Verona – Sono un centinaio gli esperti riuniti oggi presso il Policlinico G.Rossi di Verona, per lavorare sul miglioramento della gestione delle immunodeficienze primitive in Italia. Si tratta dell’annuale incontro degli esperti aderenti alla rete IPINET (Italian Primary Immunodeficiences Network), a cui aderiscono immunologi pediatri e dell’adulto, biologi e genetisti coinvolti nella ricerca scientifica e nell’assistenza dei pazienti affetti da PID. Annualmente i partecipanti alla rete IPINET si ritrovano per discutere gli aspetti più controversi sotto il profilo diagnostico e terapeutico, aggiornare i registri nazionali di malattia e apportare le necessarie modifiche ai protocolli di diagnosi e cura in relazione alle nuove conoscenze acquisite. Un’ampia parte del convegno è dedicata alla presentazione e alla discussione di progetti collaborativi e di ricerca, individuati in specifiche branche di interesse quali trial clinici, gestione di banche dati, relazioni internazionali, nuove indagini diagnostiche e prospettive terapeutiche, ricerca di base in ambito delle PID.
Le immunodeficienze primitive (PID) rappresentano un gruppo eterogeneo di patologie caratterizzate da difetti dell’immunità innata e acquisita. Attualmente sono descritte più di 180 differenti forme di PID, molte delle quali dovute alla mutazione di specifici geni. In passato si riteneva che le PID fossero malattie estremamente rare e gravi, tanto da manifestarsi molto precocemente e interessare solo lattanti o bambini nei primi anni di vita, ma è ormai ben noto che possono presentarsi in età successive, nell’adolescente o nell’adulto. Tipiche delle PID sono le infezioni ricorrenti, talora gravi, che nella maggior parte dei casi rappresentano il quadro clinico d’esordio della malattia.
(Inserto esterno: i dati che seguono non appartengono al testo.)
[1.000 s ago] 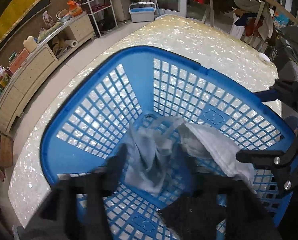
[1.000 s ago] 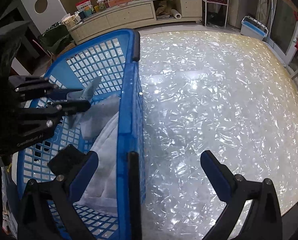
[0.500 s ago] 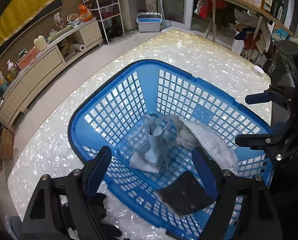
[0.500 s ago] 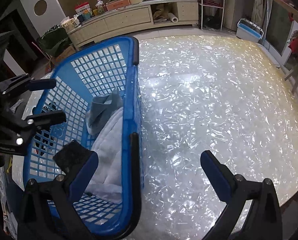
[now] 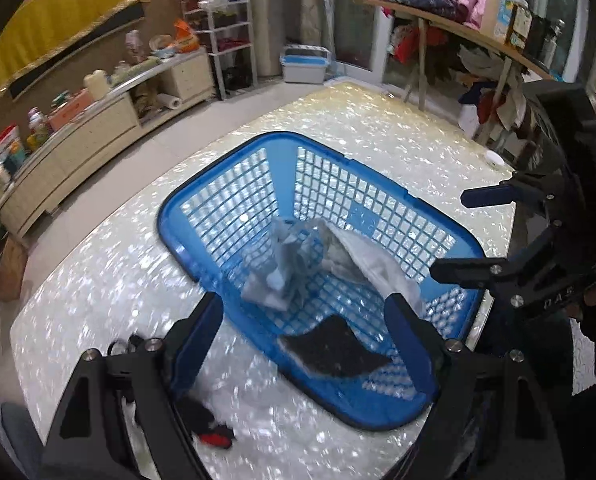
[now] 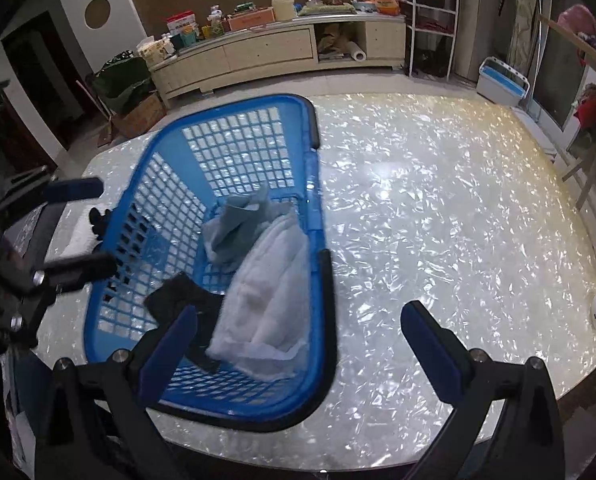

Tale suscettibilità alle infezioni è dovuta al difetto immunitario alla base della patologia.
L’epidemiologia delle immunodeficienze primitive è diversa a seconda del deficit considerato: si va da sindromi estremamente comuni come il deficit di IgA, che rappresenta senza dubbio l’immunodeficienza primitiva più comune, con una prevalenza che va da 1:500 a 1:700 casi, all’immunodeficienza comune variabile (1:25.000 a 1:50.000), alle immunodeficienze combinate gravi (1:50.000), all’agammaglobulinemia di Bruton (1:100.000) o alla malattia granulomatosa cronica (1:250.000). Dal momento che le immunodeficienze primitive sono malattie rare è bene che i pazienti per i quali vi sia il sospetto di malattia o che ne sono affetti siano seguiti da Centri specializzati, in grado di adottare tutti quei provvedimenti che si rendano necessari per una accurata diagnosi, stadiazione di malattia, follow up e terapia.